A few more times just before due departure times I heard people’s names being called over the intercom, with a request to report to reception. Were they on or off the ship I wonder. There was the occasional further delayed departure, but at the time I made no links, and now make no assumptions…
Excursions team leader Heinz opens the briefing. He did make one or two references to departure having been delayed by a couple of late passengers. Did he know we were present, had he said the same in the previous German-speakers briefing?
We would be crossing the Arctic Circle the following day, and we would be invited up on deck at some point to see this marker – though it would be dark of course.
Indeed, the sun would be ‘up’ for just over an hour at our substantive next port of call – and only this much because we were past the winter solstice. That said, further north, once the sun was always below the horizon, there was a always period of twilight for some time either side of midday. (At Trondheim’s latitude, the sun had been up between 10.03 and 14.33.)
A heavy swell in open sea could be expected that evening from 18.15 for a couple of hours.
The briefing over, Heinz then gave a us a fascinating talk about the age of the Vikings.
During this my whirring brain managed to work out where we had gone wrong. ‘Those steps we saw on the way out’ were not the same as we had passed in the morning, and we had taken a 180 degree wrong turn. Thus the additional 3 kilometres, because a canal obliged us to double back. Indeed when we went back to the bridge to get across it we were again only about 15 minutes from the boat.

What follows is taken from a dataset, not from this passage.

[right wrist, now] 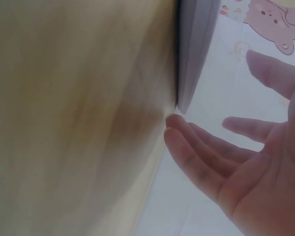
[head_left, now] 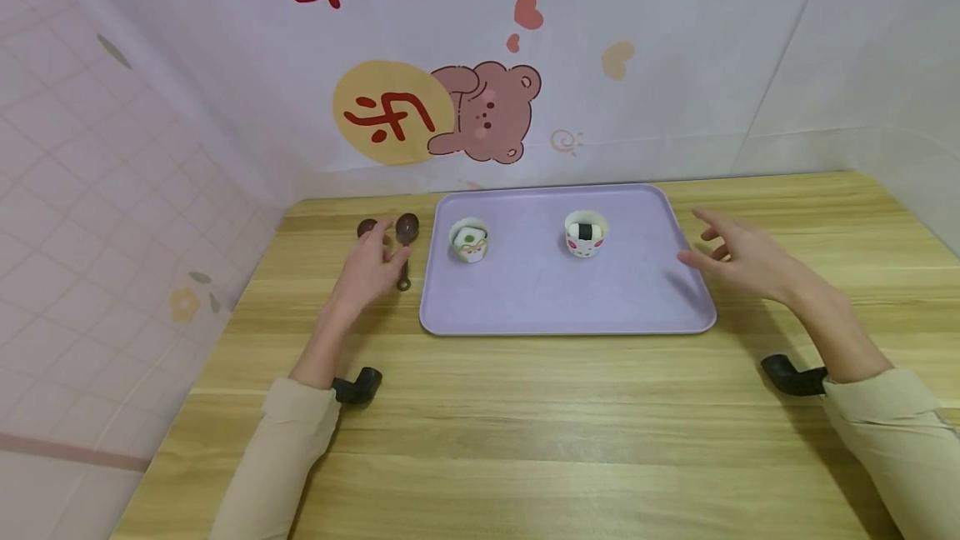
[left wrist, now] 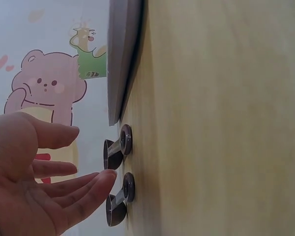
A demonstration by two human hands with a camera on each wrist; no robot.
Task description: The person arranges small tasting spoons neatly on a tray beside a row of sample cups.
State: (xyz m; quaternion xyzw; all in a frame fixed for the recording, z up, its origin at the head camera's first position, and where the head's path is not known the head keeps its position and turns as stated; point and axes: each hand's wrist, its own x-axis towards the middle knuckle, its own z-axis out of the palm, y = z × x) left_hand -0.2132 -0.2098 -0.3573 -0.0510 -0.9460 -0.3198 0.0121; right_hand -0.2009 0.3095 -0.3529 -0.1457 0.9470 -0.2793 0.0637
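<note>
Here, my relaxed hands flank a lilac tray

Just now my left hand (head_left: 367,269) hovers over two dark brown spoons at the left of the desk (head_left: 525,432), its fingers loosely bent and parted. It partly hides the left spoon (head_left: 367,227); the right spoon (head_left: 407,227) lies with its bowl at the far end and its ringed handle towards me. I cannot tell whether a fingertip touches either one.

My right hand (head_left: 753,262) is at the right edge of the tray (head_left: 525,302), fingers slack and spread, thumb overlapping the rim in the head view; contact there is unclear too.

On the tray, apart from each other, stand two small cups. The left cup (head_left: 473,253) carries an animal-face print and holds a white piece with a green dot (head_left: 470,237). The right cup (head_left: 583,247), spotted pink, holds a white piece with a black band (head_left: 586,232). Behind the desk, a pink bear (head_left: 491,111) decorates the wall.
</note>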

There was no expectation of ‘dressing for dinner’ on the voyage, but some, not many, did choose to change. More made the effort for this evening’s celebratory meal, including me. But I had had no idea of what the temperature would be on the boat, and had only put a warm winter dress in my suitcase. Much too hot! (Indeed, until we were quite far north, I found the boat too warm for me, and was glad to be able to regulate my cabin’s temperature.)
We had just sat down at one of the three sittings that evening, when over the loudspeaker we learned that the aurora borealis was on show. Mad dash by many for deck 9, but I went via my room to put on warm outer clothing on over my warm dress, and long boots instead of my flimsy shoes. And then there was of course no question of waiting for the lift so I ran up the five flights of stairs as fast as I could. Once I got there I saw nothing of what I expected, just long wisp of cloud. (As with the wisp in the last photo in my previous post, I suspect that that was indeed the aurora – more in a later post.)
I rejoined my companions who were well into their first course. A non-meat eater, I chose (it was buffet service at this dinner, I’m not sure why) some seafood, and enjoyed it, then started to feel I might be bringing it up again. The combination of the day’s stressful adventure, the mad dash to deck 9, the swell… I excused myself from the table, as I was at clear risk of embarrassing myself (for a second time that day!) and ruining my companions’ meal, and went to lie on my bed, from which point I felt fine. I did not return to table.
I’m pleased to say that the swells did not trouble me in the least in later days, and I learned that I had even slept through a couple of storms!
By the way, I woke up at 01.40 that night, at a stop – and was able to see from the timetable that the ship had caught up with itself.